Betsy Louda, Associate Editor11.15.17
As the biopharmaceutical industry grows, so does the number of extremely temperature-sensitive medicines used in various clinical trials. This increases the opportunity for error and other issues with workflow, packaging, transporting, and storing of those drugs.
PAREXEL Inc, a global biopharmaceutical services provider, has set out to solve that problem. They have released a new feature for their ClinPhone RTSM Mobile Application that will provide beginning-to-end temperature monitoring of a medication. In addition to the live temperature reporting, the complete history of the product’s temperature from packaging until it is with the patient will be available via a Bluetooth wireless sensor system to view at any time.
In the next few years, it is expected that eight out of the top ten global biopharmaceutical products will require cold chain management, which means ensuring a constant temperature for a sensitive product. Just several degrees can make a huge difference in the safety of a medication, and research has shown that the majority of these kinds of mistakes that impact medications, occur during storage at the clinical site. Associate Product Manager at PAREXEL, Colette Thorold gave us some additional insight on the importance of their new cold chain management feature.

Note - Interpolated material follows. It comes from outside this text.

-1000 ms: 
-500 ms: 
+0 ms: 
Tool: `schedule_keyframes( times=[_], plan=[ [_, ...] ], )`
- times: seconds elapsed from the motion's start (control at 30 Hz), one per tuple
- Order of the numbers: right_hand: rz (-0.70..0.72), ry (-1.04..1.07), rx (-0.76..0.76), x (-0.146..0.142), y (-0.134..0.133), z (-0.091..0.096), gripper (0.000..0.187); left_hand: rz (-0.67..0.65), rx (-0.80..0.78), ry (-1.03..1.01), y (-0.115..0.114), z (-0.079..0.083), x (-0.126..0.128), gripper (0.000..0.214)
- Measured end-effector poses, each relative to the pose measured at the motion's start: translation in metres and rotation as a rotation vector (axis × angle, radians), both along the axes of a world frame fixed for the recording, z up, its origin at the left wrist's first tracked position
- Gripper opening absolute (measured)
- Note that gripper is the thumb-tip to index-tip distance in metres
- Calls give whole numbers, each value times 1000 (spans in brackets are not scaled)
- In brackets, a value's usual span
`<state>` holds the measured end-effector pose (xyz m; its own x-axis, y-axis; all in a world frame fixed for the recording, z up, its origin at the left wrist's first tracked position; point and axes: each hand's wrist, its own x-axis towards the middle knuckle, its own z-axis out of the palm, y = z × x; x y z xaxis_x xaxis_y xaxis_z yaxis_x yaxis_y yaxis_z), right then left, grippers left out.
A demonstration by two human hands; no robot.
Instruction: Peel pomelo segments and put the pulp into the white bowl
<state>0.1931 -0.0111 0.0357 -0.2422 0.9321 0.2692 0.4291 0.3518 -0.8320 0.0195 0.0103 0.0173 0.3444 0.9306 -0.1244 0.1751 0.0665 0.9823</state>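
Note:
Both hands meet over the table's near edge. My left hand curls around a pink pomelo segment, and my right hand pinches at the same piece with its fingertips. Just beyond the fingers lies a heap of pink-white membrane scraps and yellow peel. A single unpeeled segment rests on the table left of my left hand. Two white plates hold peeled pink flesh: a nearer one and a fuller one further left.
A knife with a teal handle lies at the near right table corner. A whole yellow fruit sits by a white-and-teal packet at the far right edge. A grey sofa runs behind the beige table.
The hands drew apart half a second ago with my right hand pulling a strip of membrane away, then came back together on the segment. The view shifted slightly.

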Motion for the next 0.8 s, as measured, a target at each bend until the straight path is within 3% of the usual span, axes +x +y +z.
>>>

CP: What are the biggest challenges associated with transporting temperature-sensitive clinical trial materials?
Colette Thorold: An increase in the number of temperature-sensitive clinical trial materials creates an extra burden for site users, as they must process the arrival of shipments and ensure the data from the temperature loggers is received by the Clinical Research Associate (CRA) and/or the Interactive Response Technology (IRT) system. This is time consuming and can result in delays in the medication’s availability at sites after it has arrived.
An additional major challenge is fragmented design of current temperature monitoring processes. Traditionally, one logger is used to monitor the medication during shipment, and then the site will rely on manual checks of fridge/storage temperatures. This inevitably results in large gaps in the temperature data, as the packs move around the site without any formal temperature monitoring. It has been demonstrated that the majority of temperature excursions occur on site, so it is vital sponsors address the need for a better monitoring system, especially during this period.
CP: How can they be overcome?
Colette Thorold: Challenges can be overcome by creating a process in which the site user can wirelessly and automatically ensure the data from the loggers is received in the IRT system. This will reduce the time taken to process shipments, as well as remove any room for human error in manual data transfer. In addition, the sites will have the option to check the status of the loggers at any point during arrival and storage at site.
Through in-pack temperature loggers, sponsors have the assurance of end-to-end traceability of the temperature profile of the medication. The full temperature profile of that medication flags to sponsors any points between packaging and dispensation where the pack may have been temperature-compromised.
CP: How do technology solutions play into the various stages of drug development?
Colette Thorold: For temperature-sensitive materials, technology solutions can help at all stages, but the benefits are likely to be greater once sponsors have a larger volume of medication packs and shipments in later stage studies.
CP: How has cold chain management changed over the past few years?
Colette Thorold: There have been significant advances over the last few years in terms of packaging with Vacuum Insulating Panels (VIP) and Phase Change Materials (PCM) providing more flexible and robust protection during distribution. Sophistication and miniaturization of temperature monitoring devices have created the ability to store data for longer periods and wirelessly transmit that data either on-demand via Bluetooth to another device (gateway data collector or smart phone), or via the cellular network in near real-time to the Cloud.
CP: What are some of the services pharma/biopharma clients look for with respect to cold chain management?
Colette Thorold: Our clients are looking for complete service comprised of packing in a controlled environment, worldwide distribution in temperature-controlled packaging (VIP / PCM), continuous temperature logging, proactive management in the event of temperature excursions (i.e. intervene to restore to correct temperature, or reorder replacement product) and automated audit trail of temperature history for regulatory compliance.